→ **Exercise aim**: What you return must be the full data, repeated verbatim, with no pictures in it.

━━━ Data excerpt ━━━

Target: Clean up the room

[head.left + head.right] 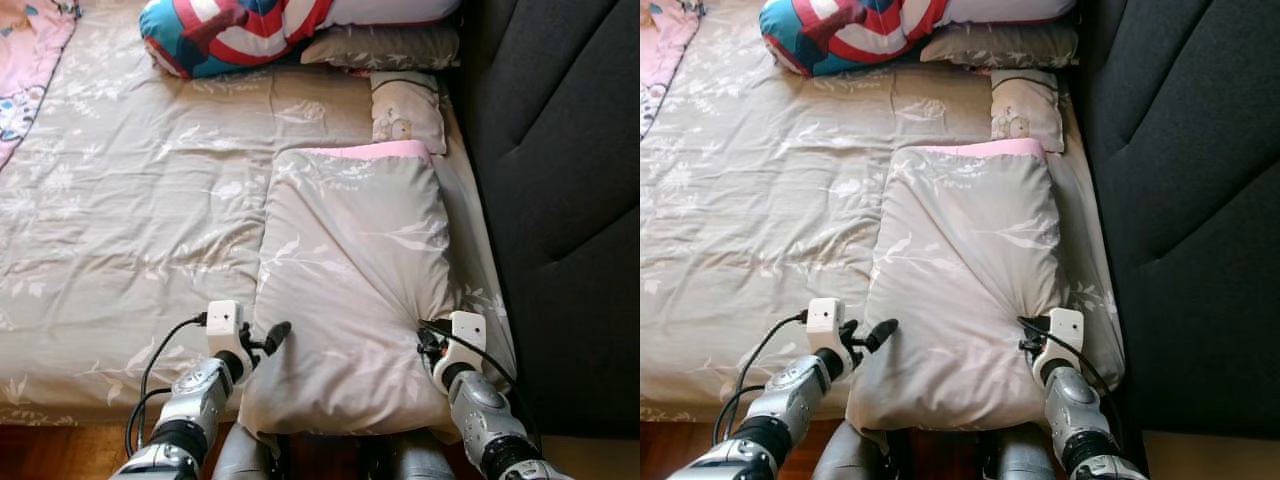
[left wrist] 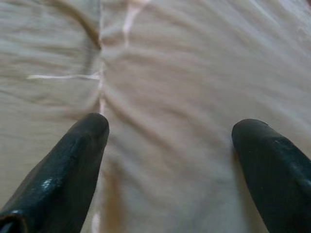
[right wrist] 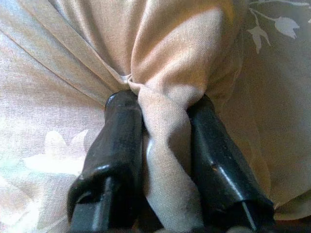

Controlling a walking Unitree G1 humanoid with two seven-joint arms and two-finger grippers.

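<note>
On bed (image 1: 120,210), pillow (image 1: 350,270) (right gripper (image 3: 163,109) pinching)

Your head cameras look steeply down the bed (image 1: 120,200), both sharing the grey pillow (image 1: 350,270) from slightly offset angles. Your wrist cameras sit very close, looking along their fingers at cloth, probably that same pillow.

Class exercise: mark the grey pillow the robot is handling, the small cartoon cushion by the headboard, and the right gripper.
grey pillow (image 1: 350,260): left eye view, middle of its top face.
small cartoon cushion (image 1: 406,110): left eye view, its centre.
right gripper (image 3: 163,121): right wrist view, between fingertips pinching pillow fabric.
</note>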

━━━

→ **Response area**:
Target: Clean up the room

[head.left + head.right] 
[left wrist] 
[right wrist] 

Controlling a walking Unitree G1 humanoid with two seven-joint arms and two-finger grippers.

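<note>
On bed (image 1: 120,210), pillow (image 1: 350,270) (right gripper (image 3: 163,109) pinching)

Your head cameras look steeply down the bed (image 1: 120,200), both sharing the grey pillow (image 1: 350,270) from slightly offset angles. Your wrist cameras sit very close, looking along their fingers at cloth, probably that same pillow.

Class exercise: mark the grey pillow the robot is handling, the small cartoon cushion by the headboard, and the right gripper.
grey pillow (image 1: 350,260): left eye view, middle of its top face.
small cartoon cushion (image 1: 406,110): left eye view, its centre.
right gripper (image 3: 163,121): right wrist view, between fingertips pinching pillow fabric.
</note>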

The answer has now been finished.